In cases where payments were due over a period of time, courts have construed the statutory language “upon all of the damages from a single reasonable intermediate date” as meaning a reasonable intermediate date during the period in which payments due would have been made. Esquire Radio & Electronics, Inc. v. Montgomery Ward & Co., 804 F.2d 787, 796 (2d Cir.1986) (reversing and remanding with instructions for the district court to calculate prejudgment interest from a reasonable intermediate date); Gargano v. Diocese of Rockville Centre, 888 F.Supp. 1274, 1288 (E.D.N.Y.1995) (setting a midway point for the purposes of prejudgment interest calculations where damages were incurred over time), aff'd, 80 F.3d 87 (2d Cir.1996); Robert Half Int’l, Inc. v. Jack Valentine, Inc., 157 Misc.2d 318, 596 N.Y.S.2d 955, 958 (1993) (fixing a date which was the midpoint of the dates of invoices due); see also Decor by Nikkei Int’l, Inc. v. Federal Republic of Nigeria, 497 F.Supp. 893, 912. (S.D.N.Y.1980), aff'd sub nom., Texas Trading & Mill. Corp. v. Federal Republic of Nigeria, 647 F.2d 300 (2d Cir.1981), cert. denied, 454 U.S. 1148, 102 S.Ct. 1012, 71 L.Ed.2d 301 (1982).

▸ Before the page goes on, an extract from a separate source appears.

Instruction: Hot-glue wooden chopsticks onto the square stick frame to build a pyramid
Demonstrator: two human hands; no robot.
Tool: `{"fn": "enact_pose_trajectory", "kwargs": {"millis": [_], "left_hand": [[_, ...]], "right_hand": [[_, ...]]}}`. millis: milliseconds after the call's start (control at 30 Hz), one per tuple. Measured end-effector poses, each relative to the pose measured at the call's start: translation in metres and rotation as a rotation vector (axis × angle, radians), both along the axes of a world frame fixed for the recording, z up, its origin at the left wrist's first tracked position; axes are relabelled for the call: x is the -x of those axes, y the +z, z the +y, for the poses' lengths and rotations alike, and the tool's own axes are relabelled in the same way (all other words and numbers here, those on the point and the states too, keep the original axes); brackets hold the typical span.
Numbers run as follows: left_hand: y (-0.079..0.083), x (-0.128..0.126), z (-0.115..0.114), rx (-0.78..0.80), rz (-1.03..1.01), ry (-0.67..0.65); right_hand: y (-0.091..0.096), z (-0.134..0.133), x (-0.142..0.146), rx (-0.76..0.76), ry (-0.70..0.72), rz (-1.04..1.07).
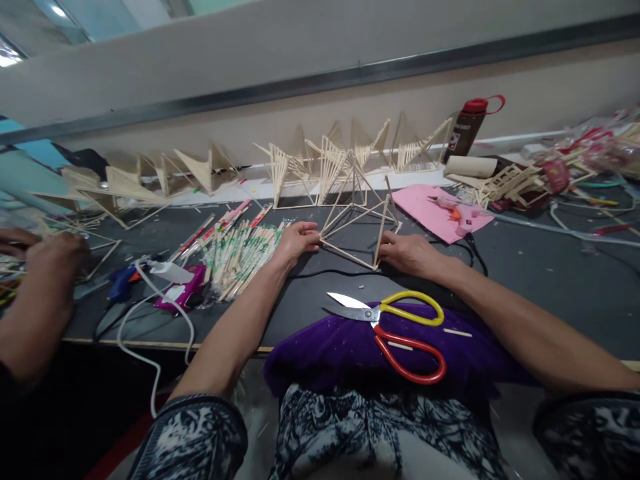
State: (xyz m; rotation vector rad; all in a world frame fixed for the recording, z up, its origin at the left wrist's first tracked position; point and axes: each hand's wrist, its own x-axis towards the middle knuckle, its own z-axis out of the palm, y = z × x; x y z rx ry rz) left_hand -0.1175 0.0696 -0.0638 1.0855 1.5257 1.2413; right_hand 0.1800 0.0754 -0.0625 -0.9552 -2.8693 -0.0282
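Observation:
A frame of thin wooden sticks [349, 256] stands on the dark table in front of me, its sticks joined into triangles. At its left corner, my left hand [296, 241] pinches the frame between thumb and fingers. My right hand [406, 253] is closed at the frame's right side, by the upright stick near the front corner; some fingertips are hidden. Nearer to me, scissors [371, 313] with one yellow and one red handle lie spread on a purple cloth [320, 343]. Left of my left hand is a pile of wrapped chopsticks [245, 257].
Several finished stick models [330, 163] line the wall. A pink sheet [417, 207] with a glue gun [455, 210] lies right, near a bottle [465, 130]. Leftward are a blue glue gun [120, 283], a magenta box [193, 290], a white cable [150, 357] and a co-worker's hand [57, 257].

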Motion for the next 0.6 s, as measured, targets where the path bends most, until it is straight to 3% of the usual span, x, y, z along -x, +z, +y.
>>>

In this case the payments on the outstanding invoices were due between October 25, 1996 and April 8, 1998. Since the payments were due on various dates over a long period of time, the court has the power to select a “single reasonable intermediate date” pursuant to N.Y.C.P.L.R. 5001(b). I therefore respectfully recommend that the interest at the statutory rate of nine percent per year should be calculated as of July 19, 1997, which is approximately the midpoint between October 25,1996 and April 8,1998.
CONCLUSION
For the foregoing reasons, I respectfully recommend that plaintiff be awarded compensatory damages in the amount of $215,-873.38 and $190.00 in costs. I further recommend that plaintiff be awarded prejudgment interest on the amount of $242,295.38 at the rate of nine percent (9 %) per year accruing on July 19,1997.
Any objections to this Report and Recommendation must be filed with the Clerk of Court, with courtesy copies to Judge Gershon and the undersigned, within ten (10) business days. Failure to file objections within the specified time waives the right to appeal the district court’s order. See 28 U.S.C. 636(b)(1); Fed.R.Civ.P. 72, 6(a), 6(e).
March 23, 2000.
. Once a default judgment is entered, a defendant is deemed to have admitted all of the well-pleaded allegations in the complaint pertaining to liability. Cotton v. Slone, 4 F.3d 176, 181 (2d Cir. 1993); Greyhound Exhibitgroup, Inc. v. E.L.U.L. Realty Corp., 973 F.2d 155, 158 (2d Cir.1992), cert. denied, 506 U.S. 1080, 113 S.Ct. 1049, 122 L.Ed.2d 357 (1993); Time Warner Cable of New York City v. Googies Luncheonette, Inc., 77 F.Supp.2d 485, 487 (S.D.N.Y.1999).